▶ Exercise details
Determine the number of lines in the data that contain "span", and write only that number.

▶ Input data
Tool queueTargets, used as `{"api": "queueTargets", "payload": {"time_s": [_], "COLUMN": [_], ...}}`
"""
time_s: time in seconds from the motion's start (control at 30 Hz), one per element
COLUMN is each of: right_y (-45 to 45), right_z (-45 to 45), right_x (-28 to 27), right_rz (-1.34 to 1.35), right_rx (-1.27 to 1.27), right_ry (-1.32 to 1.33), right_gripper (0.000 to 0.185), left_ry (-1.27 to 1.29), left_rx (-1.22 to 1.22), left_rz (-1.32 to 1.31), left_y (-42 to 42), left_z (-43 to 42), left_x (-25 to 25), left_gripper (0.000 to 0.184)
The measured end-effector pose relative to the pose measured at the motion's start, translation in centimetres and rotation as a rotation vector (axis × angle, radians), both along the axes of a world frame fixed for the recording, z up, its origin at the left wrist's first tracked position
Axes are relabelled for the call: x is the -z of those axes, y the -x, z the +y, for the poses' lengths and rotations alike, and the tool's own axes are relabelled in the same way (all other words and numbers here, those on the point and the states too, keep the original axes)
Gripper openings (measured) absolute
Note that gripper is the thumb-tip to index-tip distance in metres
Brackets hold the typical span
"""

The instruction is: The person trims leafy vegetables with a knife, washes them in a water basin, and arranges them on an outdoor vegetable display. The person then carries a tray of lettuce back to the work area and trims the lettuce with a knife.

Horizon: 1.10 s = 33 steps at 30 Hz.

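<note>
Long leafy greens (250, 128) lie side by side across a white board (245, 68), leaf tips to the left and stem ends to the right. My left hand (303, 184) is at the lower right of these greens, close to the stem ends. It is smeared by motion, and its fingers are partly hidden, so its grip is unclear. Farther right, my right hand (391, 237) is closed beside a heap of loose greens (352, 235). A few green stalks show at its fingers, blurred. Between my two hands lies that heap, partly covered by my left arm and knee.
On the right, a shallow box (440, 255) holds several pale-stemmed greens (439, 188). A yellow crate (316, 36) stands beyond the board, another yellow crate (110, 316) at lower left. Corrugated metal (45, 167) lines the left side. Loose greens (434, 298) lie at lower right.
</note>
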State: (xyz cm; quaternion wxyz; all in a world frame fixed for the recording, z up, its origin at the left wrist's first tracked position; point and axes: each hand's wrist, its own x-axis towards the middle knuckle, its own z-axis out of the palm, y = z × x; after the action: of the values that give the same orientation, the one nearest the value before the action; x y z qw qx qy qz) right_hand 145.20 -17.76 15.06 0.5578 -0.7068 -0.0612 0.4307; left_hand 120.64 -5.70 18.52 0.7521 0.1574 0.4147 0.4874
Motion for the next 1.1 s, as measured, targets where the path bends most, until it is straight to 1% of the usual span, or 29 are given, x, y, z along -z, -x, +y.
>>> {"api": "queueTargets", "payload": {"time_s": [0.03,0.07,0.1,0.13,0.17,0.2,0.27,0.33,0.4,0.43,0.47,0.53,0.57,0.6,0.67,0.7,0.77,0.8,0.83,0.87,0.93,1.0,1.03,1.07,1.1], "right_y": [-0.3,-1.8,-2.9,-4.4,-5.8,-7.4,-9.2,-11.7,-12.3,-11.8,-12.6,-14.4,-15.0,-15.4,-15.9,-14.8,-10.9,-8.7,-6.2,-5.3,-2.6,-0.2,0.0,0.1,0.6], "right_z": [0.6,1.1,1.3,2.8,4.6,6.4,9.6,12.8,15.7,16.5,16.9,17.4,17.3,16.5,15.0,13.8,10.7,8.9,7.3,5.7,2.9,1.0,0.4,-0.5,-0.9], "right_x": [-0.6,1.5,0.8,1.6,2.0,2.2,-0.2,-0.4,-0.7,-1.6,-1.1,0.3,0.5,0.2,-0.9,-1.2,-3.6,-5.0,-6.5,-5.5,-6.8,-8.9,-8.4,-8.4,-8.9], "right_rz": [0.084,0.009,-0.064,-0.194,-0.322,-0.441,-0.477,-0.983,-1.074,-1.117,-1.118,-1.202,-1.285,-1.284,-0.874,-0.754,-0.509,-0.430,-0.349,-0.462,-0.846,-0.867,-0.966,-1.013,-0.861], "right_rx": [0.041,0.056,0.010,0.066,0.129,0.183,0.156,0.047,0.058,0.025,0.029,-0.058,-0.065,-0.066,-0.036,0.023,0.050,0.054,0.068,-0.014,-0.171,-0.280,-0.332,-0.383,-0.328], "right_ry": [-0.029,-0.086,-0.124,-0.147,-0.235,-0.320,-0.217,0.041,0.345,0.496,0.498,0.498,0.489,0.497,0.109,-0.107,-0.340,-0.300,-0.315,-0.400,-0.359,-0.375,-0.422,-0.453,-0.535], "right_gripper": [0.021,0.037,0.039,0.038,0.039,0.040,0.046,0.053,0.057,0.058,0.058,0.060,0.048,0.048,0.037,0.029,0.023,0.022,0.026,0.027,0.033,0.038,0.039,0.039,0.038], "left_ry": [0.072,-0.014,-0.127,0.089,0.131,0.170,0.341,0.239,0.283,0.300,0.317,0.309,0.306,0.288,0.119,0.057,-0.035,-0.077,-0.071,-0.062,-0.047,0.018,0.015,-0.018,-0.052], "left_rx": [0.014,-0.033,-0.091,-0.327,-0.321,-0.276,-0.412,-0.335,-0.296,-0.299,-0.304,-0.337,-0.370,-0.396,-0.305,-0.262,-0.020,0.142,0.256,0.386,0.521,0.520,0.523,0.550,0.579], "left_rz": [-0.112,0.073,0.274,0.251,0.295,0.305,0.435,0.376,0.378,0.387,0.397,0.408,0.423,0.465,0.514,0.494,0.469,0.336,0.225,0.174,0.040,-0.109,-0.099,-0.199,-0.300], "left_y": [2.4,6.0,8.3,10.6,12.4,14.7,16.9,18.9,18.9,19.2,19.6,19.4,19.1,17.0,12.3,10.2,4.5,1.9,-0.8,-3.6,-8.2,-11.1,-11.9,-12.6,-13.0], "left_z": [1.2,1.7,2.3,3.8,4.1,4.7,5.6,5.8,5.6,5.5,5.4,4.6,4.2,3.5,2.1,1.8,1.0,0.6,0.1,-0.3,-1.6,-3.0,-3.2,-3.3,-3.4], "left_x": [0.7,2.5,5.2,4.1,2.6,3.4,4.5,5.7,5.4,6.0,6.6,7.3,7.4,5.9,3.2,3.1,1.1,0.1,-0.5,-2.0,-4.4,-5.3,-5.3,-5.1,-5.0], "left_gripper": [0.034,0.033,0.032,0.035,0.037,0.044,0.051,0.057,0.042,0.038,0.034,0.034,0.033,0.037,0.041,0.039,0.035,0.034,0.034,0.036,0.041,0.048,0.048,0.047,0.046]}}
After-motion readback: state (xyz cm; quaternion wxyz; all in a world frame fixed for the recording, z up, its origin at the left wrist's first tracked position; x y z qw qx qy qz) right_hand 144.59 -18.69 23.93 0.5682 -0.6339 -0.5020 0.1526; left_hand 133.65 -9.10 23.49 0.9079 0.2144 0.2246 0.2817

▶ Answer
2